FOOTER = "\n<!-- Copyright Mumble-demo Inc. -->"
OUTPUT = File.open("./output", "w")
results = Dir.glob("*.md").map { |f| File.open(f).readlines.join() }.reduce(:+)
OUTPUT.print(HEADER, Kramdown::Document.new(results).to_html, FOOTER)
But I can't figure out how to do this in Node in a Way That Feels Right(™)
A Way That Feels Wrong(™) is with the synchronous interfaces:
const fs = require("fs")
const marked = require("marked")
const HEADER = `<!-- Generated at ${new Date()} -->\n`
const FOOTER = `\n<!-- Copyright Mumble-demo Inc. -->`
fs.readdir(".", (err, files) => {
if (err) throw err;
let markdownFiles = files.filter((f) => f.endsWith(".md"))
let content = markdownFiles.reduce((memo, fileName) => {
return memo + fs.readFileSync(fileName, 'utf8')
}, "")
let contentString = [HEADER, marked(content), FOOTER].reduce((m, i) => m + i, "")
fs.writeFileSync("derp", contentString);
console.log(contentString);
})
A Way That Feels Right But That I Can't Get To Work(™) is:
Build read streams
Pipe them to markdown transform streams
Open an output stream and redirect transformed data to it
Great news is – this approach works until it comes time to put the header comments in at the top and the bottom. They live in the code, not on the filesystem so I can't "just add" them as another file to stream, sans transform, into the output stream. Most approaches wind up producing: header, footer, streamed data
Obviously the pipe()-work works asynchronously and the footer print fires before the read + transform work is done.

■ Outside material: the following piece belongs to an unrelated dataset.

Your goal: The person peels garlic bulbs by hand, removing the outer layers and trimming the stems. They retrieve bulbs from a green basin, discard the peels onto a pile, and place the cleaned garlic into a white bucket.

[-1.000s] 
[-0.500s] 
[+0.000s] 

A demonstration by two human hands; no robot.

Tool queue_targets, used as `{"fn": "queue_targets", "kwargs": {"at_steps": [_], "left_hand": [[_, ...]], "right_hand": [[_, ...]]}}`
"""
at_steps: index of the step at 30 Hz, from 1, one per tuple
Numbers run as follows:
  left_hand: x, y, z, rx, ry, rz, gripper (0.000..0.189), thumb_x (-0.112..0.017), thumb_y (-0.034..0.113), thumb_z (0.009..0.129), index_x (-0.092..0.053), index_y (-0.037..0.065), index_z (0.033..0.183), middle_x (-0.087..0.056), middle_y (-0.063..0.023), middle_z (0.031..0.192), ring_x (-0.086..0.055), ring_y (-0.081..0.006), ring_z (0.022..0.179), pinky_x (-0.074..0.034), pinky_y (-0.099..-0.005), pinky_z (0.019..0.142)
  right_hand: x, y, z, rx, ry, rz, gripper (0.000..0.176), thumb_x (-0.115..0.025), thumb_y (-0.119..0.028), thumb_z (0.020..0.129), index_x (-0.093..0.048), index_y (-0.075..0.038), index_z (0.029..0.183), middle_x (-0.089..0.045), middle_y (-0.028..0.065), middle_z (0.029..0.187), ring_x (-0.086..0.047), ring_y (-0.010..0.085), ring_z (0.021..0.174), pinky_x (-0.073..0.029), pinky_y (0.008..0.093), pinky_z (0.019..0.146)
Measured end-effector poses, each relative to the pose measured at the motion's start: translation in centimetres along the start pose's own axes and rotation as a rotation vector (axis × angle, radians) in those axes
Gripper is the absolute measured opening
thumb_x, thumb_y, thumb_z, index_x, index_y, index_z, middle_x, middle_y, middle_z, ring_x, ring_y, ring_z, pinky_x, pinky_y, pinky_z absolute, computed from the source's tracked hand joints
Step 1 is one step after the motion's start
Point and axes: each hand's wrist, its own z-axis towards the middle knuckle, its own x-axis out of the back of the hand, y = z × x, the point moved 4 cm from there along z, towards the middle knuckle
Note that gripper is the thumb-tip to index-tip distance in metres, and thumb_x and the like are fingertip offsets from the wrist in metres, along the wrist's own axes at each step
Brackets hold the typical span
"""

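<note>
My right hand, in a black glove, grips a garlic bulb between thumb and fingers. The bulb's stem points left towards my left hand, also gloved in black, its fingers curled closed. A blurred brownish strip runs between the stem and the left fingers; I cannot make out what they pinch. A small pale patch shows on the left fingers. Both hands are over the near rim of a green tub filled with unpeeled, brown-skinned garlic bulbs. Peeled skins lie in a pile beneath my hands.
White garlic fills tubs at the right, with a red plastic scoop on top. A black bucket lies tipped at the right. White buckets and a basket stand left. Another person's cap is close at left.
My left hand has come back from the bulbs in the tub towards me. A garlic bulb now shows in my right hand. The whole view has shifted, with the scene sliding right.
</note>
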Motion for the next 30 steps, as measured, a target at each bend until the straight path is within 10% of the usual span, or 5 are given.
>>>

I've tried horrible (and broken) Promise chains that ultimately did not work.
One alternate approach would be to turn the header and footer into streams (seems weird...) and flow them into the output stream as well (seems really weird).
I've stumped several seasoned developers with this...surely we're missing some common idiom here or is it actually this hard to do this simple task simply in Node?

Thoughts:
For most of my shell scripts, I simply read file contents into strings, synchronously. This approach doesn’t scale, but it usually doesn’t need to. And everything is so much easier with strings.
If you do anything asynchronous: Use async functions and util.promisify().
Long-term, asynchronous iteration and async generators will help with this kind of scenario, too.

You can run it "A Way That Feels Right" via synchronous executor nsynjs. Your code may transform similarly to this working example:
md-cat.js:
var nsynjs = require('nsynjs');
var nsynFs = require('../wrappers/nodeFs'); // part of nsynjs package, needs to be added manually
var synchronousCode = function(nsynFs) {
var HEADER = "<!-- Generated at "+new Date()+" -->\n";
var FOOTER = "\n<!-- Copyright Mumble-demo Inc. -->";
var files = nsynFs.readdir(nsynjsCtx, ".").data;
var content="";
for(var i=0; i<files.length; i++) {
var file = files[i];
if(file.endsWith('.md'))
content+=nsynFs.readFile(nsynjsCtx,file,"utf8").data;
}
nsynFs.writeFile(nsynjsCtx,"derp",HEADER+content+FOOTER);
};
nsynjs.run(synchronousCode, {},nsynFs, function () {
console.log('synchronousCode done')
});
Even though it looks synchronous, it does not use any synchronous functions under the hood, therefore it will not block node's event loop.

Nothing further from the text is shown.